Automatic sparsification algorithm and zero-threshold

Question

2 votos

Matlab uses an automatic sparsification algorithm to convert an array from double to sparse and also to propagate sparsity during arithmetic operations. There is a sparsity threshold value to decide if an element should be regarded as 0. Unfortunately this threshold seems that can't be changed from the user. Also it is really small: ~1e-324 (even smaller than realmin=~1e-308).

e.g,

A=bucky; % non-zeros are 1
subplot(131), spy(A), title('A')
subplot(132), spy(A*1e-323),title('A*1e-323')
subplot(133), spy(A*1e-324),title('A*1e-324')

This has an effect on the propagation of sparsity after arithmetic operations on the initial sparse array. Although some resulted arrays are practically sparse with many values smaller that EPS, these values are stored as non-zeros and the memory requirements explode.

So I guess my question is the following: Is there any way to change that tinny threshold?

Thank you for your time, Petros

9 comentarios
Mostrar 7 comentarios más antiguos Ocultar 7 comentarios más antiguos

Matt J el 20 de Jun. de 2014

Editada: Matt J el 20 de Jun. de 2014

You don't need to know in advance if the solution is sparse. Just to discard on the fly values smaller than a certain threshold during the calculations.

You have to know in advance that the (post-truncation) result has a high density of zeros in order for the truncation you're talking about to have any benefit. If you're wrong, then representing the result in sparse form will result in around 3 times the memory consumption as full form. Representing it in full form will save you no memory over the non-truncated result and, if truncation is desired, you may as well just post-truncate.

In any case i see no point in storing (and spending time by considering them in calculations) values smaller that the floating point precision.

Keep in mind that the relevant threshold will depend on how small the non-truncated matrix values are. For example I guess the difference between eye(N) and eye(N)+eps is insignificant, but the difference between eye(N)*1e-10 and eye(N)*1e-10+eps is more significant. You would have to have foreknowledge about the expected size of your resulting values to select an appropriate threshold.

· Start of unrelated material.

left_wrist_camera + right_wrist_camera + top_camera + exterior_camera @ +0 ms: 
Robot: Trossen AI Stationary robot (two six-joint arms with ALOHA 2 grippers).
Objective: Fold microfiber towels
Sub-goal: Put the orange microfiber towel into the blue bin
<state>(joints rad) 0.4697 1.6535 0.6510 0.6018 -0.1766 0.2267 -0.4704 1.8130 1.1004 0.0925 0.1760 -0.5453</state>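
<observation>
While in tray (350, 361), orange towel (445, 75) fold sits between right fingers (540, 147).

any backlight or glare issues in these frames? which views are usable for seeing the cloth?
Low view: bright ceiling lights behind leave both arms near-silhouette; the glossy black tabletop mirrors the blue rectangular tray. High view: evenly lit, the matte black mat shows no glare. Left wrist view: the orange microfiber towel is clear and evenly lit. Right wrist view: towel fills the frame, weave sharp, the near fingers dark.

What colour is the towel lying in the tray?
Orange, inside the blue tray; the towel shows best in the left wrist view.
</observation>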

The value of N is also important. sum(eye(N)+eps) can be significantly different from sum(eye(N)) for large N. So, whether the influence of the small entries can be ignored depends on both dimension and the subsequent operations that you plan to do.

James Tursa el 20 de Jun. de 2014

@Petros: realmin = 2.2251e-308 is the smallest full precision double number in IEEE, but it is not the smallest number in IEEE double. Below realmin there is a range of denormalized numbers available with less precision (all the way down to only 1 bit of precision). The smallest denormalized number is 4.9407e-324. All of the normalized and denormalized numbers are non-zero, so they propagate in the sparse matrix calculations. I don't know how to change the behavior from strict non-zero to a tolerance. There is an FEX submission that can clean sparse matrices of small values here:

http://www.mathworks.com/matlabcentral/fileexchange/40791-sparseclean-efficiently-cleans-a-sparse-matrix-of-small-values-or-nan

Petros Bogiatzis el 24 de Jun. de 2014

@James: Thank you for your comments and your suggestion. Unfortunately any cleaning after creating he matrix is not applicable in my case. I'm working with large matrices, so once they become full (or pseudo-full) the memory explodes and can't be stored.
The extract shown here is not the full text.